# adding new user through shell terminal help



## jeffc (Sep 28, 2000)

hello all,

i am logged into my x box through ssh and am having problems adding new users to the system through the terminal.

I may be wrong but in linux I use addusr to make a new user. but since this is bsd and I am not all too familar with the differences, I am hoping somone can give me the command line to type for addusr...

thanks in advance!

ps: also how would i then set the password..is it different as well?

thanks

jeffc


----------



## hotani (Sep 28, 2000)

password should be the same: 'passwd someuser'

adding users is quite different - there is no useradd, you have to use niutil.

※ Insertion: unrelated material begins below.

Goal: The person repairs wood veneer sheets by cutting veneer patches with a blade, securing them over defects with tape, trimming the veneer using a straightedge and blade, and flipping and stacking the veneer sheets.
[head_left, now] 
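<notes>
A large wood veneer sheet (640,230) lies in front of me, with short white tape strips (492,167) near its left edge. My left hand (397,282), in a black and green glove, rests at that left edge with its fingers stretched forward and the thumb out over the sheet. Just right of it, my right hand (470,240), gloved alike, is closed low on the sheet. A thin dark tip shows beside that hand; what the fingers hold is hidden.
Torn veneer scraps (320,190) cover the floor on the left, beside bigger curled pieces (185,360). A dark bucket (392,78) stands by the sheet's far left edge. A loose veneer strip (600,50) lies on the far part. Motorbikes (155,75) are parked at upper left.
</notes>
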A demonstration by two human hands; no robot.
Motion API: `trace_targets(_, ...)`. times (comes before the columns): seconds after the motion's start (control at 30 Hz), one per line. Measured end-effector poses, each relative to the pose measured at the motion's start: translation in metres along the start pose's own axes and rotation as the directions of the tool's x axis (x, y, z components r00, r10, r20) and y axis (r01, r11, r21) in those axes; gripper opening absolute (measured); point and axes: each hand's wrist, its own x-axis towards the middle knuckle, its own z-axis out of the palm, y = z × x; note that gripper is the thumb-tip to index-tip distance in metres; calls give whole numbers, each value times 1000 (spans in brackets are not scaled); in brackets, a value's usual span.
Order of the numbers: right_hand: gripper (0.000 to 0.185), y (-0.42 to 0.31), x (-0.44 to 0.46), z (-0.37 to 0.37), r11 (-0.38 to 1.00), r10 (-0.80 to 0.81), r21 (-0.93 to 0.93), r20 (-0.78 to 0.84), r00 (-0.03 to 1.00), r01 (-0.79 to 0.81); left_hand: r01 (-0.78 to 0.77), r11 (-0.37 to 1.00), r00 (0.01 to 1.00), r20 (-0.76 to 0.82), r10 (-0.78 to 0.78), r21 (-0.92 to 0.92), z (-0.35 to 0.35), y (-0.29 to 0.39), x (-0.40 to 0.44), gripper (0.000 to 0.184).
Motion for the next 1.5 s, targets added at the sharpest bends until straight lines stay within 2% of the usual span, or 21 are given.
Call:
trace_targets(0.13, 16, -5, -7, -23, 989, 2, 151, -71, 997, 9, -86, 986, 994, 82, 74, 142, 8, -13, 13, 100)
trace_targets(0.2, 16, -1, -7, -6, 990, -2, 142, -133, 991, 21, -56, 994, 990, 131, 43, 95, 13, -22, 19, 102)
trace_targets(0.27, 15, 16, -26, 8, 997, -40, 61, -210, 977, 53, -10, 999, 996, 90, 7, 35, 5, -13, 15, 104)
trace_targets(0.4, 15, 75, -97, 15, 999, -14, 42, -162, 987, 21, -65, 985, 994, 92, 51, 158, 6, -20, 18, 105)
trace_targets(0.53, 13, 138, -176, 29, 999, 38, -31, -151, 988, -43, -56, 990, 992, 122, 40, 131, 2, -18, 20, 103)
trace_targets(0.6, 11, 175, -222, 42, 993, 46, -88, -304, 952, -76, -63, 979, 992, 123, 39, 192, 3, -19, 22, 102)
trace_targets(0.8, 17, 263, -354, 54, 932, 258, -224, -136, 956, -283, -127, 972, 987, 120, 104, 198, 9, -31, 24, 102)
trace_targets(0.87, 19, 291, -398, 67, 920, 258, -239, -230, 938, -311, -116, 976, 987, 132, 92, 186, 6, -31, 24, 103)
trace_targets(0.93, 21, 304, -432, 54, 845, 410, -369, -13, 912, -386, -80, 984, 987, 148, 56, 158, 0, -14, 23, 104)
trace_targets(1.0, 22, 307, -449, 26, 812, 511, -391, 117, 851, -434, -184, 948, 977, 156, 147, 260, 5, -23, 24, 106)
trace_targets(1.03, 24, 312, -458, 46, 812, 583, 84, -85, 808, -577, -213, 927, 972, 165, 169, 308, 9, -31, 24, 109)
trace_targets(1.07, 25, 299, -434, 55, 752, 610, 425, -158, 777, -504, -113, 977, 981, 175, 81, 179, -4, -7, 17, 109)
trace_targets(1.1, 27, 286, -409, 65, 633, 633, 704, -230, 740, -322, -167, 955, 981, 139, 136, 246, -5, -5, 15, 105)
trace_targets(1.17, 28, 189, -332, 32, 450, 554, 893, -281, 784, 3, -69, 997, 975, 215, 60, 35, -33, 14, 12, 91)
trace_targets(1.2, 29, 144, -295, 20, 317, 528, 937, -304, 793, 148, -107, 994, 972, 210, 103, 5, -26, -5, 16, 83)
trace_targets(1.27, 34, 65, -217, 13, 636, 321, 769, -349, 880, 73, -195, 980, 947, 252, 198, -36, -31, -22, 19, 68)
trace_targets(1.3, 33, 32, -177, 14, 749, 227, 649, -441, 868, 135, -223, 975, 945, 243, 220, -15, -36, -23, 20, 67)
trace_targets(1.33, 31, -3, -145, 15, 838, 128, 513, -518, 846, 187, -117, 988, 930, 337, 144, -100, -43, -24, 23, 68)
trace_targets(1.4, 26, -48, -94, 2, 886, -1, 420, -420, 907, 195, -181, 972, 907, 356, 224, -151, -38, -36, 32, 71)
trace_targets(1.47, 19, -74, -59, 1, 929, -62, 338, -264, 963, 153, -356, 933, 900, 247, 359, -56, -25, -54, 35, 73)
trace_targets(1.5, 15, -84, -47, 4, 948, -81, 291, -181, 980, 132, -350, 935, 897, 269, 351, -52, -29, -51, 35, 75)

there is a good darwin faq that gives all the commands:
http://darwinfo.org/faq.shtml

here is a clip from that page:
"
How do I make a user under Darwin? 
Creating a user under Darwin involves creating the user in the netinfo database. 
This creates an entry in the database for the user: 
niutil -create / /users/bbraun
This sets the shell for the user: 
niutil -createprop / /users/bbraun shell /bin/tcsh
This sets the "Real Name" of the user: 
niutil -createprop / /users/bbraun realname "Rob Braun"
This sets the uid of the user: 
niutil -createprop / /users/bbraun uid 1000
This sets the gid of the user: 
niutil -createprop / /users/bbraun gid 1000
This sets the home directory of the user: 
niutil -createprop / /users/bbraun home /Local/Users/bbraun
This creates an entry in the directory for the password, but doesn't set it: 
niutil -createprop / /users/bbraun _shadow_passwd
And finally, you have to set the user's password: 
passwd bbraun
"


[Edited by hotani on 09-28-2000 at 03:38 PM]


----------



## jeffc (Sep 28, 2000)

is that url correct?

seems to be a dead link...

thanks for the info


----------



## hotani (Sep 28, 2000)

oops! its http://darwinfo.org/faq.shtml thats what I get for typing it in instead of copying it!!


----------